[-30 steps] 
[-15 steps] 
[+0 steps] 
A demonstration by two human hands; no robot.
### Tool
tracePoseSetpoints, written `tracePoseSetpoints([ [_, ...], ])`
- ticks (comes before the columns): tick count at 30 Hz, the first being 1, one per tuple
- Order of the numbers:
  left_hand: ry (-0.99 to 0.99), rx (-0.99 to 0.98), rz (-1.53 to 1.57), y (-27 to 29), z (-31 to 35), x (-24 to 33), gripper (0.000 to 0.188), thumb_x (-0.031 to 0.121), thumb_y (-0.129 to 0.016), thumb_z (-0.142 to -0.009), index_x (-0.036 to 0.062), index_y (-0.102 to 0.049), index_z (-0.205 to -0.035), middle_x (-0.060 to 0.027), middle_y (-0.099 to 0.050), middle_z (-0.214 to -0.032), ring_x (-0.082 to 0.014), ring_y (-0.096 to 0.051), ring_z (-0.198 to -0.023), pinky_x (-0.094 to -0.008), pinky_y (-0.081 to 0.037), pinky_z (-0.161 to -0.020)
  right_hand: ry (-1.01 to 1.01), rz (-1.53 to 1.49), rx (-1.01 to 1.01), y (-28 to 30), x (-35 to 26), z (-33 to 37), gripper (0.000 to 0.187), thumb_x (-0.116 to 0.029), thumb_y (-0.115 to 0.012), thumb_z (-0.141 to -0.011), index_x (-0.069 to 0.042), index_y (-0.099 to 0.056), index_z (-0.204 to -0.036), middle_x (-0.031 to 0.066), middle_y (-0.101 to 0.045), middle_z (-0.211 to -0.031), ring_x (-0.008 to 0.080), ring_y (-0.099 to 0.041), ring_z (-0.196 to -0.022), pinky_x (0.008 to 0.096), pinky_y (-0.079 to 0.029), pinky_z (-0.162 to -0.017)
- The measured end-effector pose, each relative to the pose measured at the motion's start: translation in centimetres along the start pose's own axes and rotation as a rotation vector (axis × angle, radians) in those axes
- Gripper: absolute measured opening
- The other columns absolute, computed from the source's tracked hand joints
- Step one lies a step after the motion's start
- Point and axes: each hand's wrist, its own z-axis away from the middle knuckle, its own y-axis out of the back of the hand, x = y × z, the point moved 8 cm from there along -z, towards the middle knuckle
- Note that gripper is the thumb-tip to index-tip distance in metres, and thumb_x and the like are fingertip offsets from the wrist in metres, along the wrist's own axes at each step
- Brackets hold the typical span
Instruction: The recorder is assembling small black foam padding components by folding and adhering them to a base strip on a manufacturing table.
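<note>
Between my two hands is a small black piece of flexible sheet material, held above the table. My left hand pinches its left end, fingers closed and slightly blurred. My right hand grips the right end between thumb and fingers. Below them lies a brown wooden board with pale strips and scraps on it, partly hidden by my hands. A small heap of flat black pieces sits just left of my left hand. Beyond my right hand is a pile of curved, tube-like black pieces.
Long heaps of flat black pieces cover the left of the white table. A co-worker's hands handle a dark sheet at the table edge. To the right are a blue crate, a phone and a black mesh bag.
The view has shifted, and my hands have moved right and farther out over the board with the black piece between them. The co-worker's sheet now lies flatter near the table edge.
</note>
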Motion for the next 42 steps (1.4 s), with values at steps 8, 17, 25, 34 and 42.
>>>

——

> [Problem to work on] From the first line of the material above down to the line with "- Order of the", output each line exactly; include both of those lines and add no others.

> [Solution]
[-30 steps] 
[-15 steps] 
[+0 steps] 
A demonstration by two human hands; no robot.
### Tool
tracePoseSetpoints, written `tracePoseSetpoints([ [_, ...], ])`
- ticks (comes before the columns): tick count at 30 Hz, the first being 1, one per tuple
- Order of the numbers:

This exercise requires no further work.